The bigger point I want to make is that those journalist with progressive ideas are the most stupidest assholes in the world. The know nothing about economics, international relations, taxation, and how everyday human beings live. Their progressive thinking is based on utopian ideas that have no basis in reality. They failed with Marxism and they failed with Socialism. Included in this class are tenured professors who think their shit doesn’t stink. They can be compared to the aristocracy during the French Revolution and should come to the same fate.
I read some of the articles these people have written in the Huffington Post, New York Times, etc. I saying to myself, these people are idiots, they are stupid. It is apparent, amoebas have more critical thinking skills than these morons.
They are so full of class envy, they are race baiters, they are whiners, etc. This is why this nation is going downhill because they have an asshole in Washington that is so pathetically stupid because he makes bad policy decisions based on ideology, which is reflective of your comrades in arms.
Discovering the Journolist was the ultimate stab in the back by those idiots who the have inability to establish dialogue with those of opposing points of view. The alternative is to stab people in the back with lies, just like what Joseph Goebbel did. They have done a great disservice to freedom of the press and to this country.
If the idiots had their way, they piss on our Constitution, steal the wealth of the productive class and turn our country into a dictatorship.
Thank goodness for the 2nd Amendment because there are many citizens who would have no hesitancy in taking the fuckers down along with their families and blowing their fucking brains out. They want anarchy they will have it.

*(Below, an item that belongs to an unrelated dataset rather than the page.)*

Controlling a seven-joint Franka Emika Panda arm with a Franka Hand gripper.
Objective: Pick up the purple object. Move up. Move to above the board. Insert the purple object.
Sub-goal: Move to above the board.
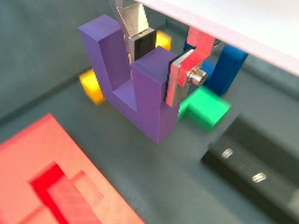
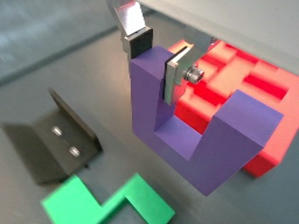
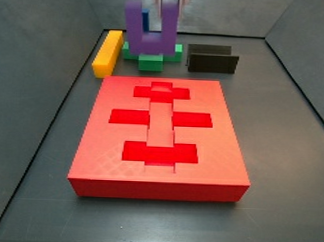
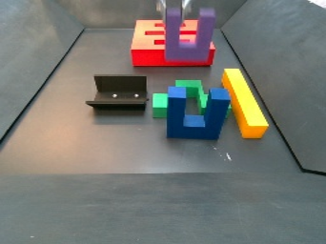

The people of this country are not going to put up with the shit these morons dish out. This is why the majority of people do not listen to the mainstream media. You can listen to idiots for so long before you shut them out.
Shorter angry email guy: we need to kill liberals because they don’t engage in dialogue. The “stab in the back” is a nice touch, though. It’s almost as if he’s been reading Kevin Baker!
I actually do have a response to this kind of thing ... you know, being committed to dialogue as I am. I’ll tell you what it is on Monday. In the meantime, kudos, Mr. Tucker Carlson! I think you’ve won the right to say mission accomplished.